A few days ago, the Slovenian philosopher Slavoj Zizek appeared at Occupy Wall Street. Zizek is often criticized as a merely fashionable thinker, and his writing can be appalling, a disastrous jumble of bad syntax and intellectual sleight-of-hand. But at Occupy Wall Street, he spoke with sudden earnestness. "Don't fall in love with yourselves," he said. "We have a nice time here. But remember, carnivals come cheap. What matters is the day after, when we will have to return to normal lives. Will there be any changes then?"
Because most of my social life is now mediated by the internet, I first came across Zizek's speech via a friend's Facebook post. Then another friend posted it, and another. I'm Facebook friends with a number of activists and organizers, and Occupy Wall Street has occupied my news feed for a while. But the people linking to Zizek's speech weren't activists. They were thoughtful, intelligent friends who found something meaningful in his words, in his appeal not to the aesthetic of opposition but the hard work of social transformation. It was often said, in the aftermath of the 2008 financial crisis, that we were all Keynesians now. What about today? Are we all anti-capitalists, now that we see the heart of America's financial empire blockaded and overrun?

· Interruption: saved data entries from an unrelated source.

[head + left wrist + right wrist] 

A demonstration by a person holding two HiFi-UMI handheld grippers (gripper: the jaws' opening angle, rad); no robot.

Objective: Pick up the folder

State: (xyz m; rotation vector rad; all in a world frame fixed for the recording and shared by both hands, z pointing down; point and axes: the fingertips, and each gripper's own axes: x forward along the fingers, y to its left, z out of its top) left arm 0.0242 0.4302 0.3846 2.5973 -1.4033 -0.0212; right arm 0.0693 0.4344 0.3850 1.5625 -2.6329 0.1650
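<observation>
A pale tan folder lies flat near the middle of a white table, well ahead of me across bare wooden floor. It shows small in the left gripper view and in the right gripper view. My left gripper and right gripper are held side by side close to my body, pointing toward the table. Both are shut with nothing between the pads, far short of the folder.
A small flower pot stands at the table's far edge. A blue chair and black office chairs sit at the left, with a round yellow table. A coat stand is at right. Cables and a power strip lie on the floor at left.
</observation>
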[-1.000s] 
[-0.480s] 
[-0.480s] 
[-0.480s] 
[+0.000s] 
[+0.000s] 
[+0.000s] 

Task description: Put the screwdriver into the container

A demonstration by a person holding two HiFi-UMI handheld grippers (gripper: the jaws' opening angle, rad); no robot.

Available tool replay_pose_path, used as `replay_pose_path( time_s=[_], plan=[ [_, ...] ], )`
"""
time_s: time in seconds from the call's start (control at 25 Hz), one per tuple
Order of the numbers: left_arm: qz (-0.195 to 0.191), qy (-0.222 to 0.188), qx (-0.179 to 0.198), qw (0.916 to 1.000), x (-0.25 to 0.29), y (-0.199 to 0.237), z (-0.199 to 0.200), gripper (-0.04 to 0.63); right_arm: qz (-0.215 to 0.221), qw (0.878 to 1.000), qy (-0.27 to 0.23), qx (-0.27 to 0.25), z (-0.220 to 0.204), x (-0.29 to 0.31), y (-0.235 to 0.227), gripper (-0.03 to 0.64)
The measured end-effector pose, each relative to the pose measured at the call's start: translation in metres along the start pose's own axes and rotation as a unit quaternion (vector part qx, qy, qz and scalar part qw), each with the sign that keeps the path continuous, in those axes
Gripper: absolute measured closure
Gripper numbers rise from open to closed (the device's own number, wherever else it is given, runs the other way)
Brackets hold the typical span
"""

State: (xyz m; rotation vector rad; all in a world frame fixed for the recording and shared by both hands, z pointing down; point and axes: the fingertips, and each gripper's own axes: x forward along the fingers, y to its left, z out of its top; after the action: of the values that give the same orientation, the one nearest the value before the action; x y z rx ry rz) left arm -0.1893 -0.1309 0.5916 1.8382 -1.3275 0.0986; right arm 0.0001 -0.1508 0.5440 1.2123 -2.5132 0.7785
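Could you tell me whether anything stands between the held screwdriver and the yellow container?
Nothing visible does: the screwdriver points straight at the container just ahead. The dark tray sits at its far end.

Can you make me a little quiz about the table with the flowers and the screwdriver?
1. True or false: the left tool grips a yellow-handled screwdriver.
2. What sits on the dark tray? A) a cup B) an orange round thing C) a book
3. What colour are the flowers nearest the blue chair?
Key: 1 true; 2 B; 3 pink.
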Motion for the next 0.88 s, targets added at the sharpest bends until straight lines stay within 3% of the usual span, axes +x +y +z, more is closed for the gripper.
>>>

Occupy Wall Street has faced a lot of criticism. Liberal outlets like the New Republic fear it because it negates their reason for being; TNR's beefs with the finance industry spring from the narcissism of minor differences. The bobo dropouts at CrimethInc. also elbowed their way into the discussion. There is a lot at Occupy Wall Street that deserves sharp critique. But, while its lack of coherent demands and open-ended schedule are the usual targets, these are actually the movement's greatest strength. By attacking a symbol, by demanding nothing and everything, Occupy Wall Street refuses to roll off capital's tongue. It will not be Her Majesty's Loyal Opposition or a sprightly internal critic.
I am not opposed to meaningful reform; in the lead-up to the financial crisis, stricter banking regulations and taxes on financial transactions could have meant the difference between home ownership and homelessness for a great many marginalized people. Occupy Wall Street, however, is not the place to call for such policies. It is a site where we can begin to overcome our collective failure of imagination. Many organizers have been working for a long time against the system that Wall Street represents; opposition to inequality is as old as inequality itself. But because it has eschewed the short-lived summit-hopping of the turn-of-the-century counter-globalization movements, and because it has not yet been sidelined by arguments about tactics or protester "violence," Occupy Wall Street has mainstreamed the discussion about economic alternatives. It has captured our attention, and therefore already succeeded.
In the original version of his Occupy Wall Street speech, Zizek said that "we feel free because we lack the very language to articulate our unfreedom"; the statement it could be worse (North Korea! Iran!) wilfully obscures the question could it be better? When winter sets in, when the protesters leave, the most important—and likely sole—victory of Occupy Wall Street will be our early, strangled attempts to speak in this language which currently escapes us.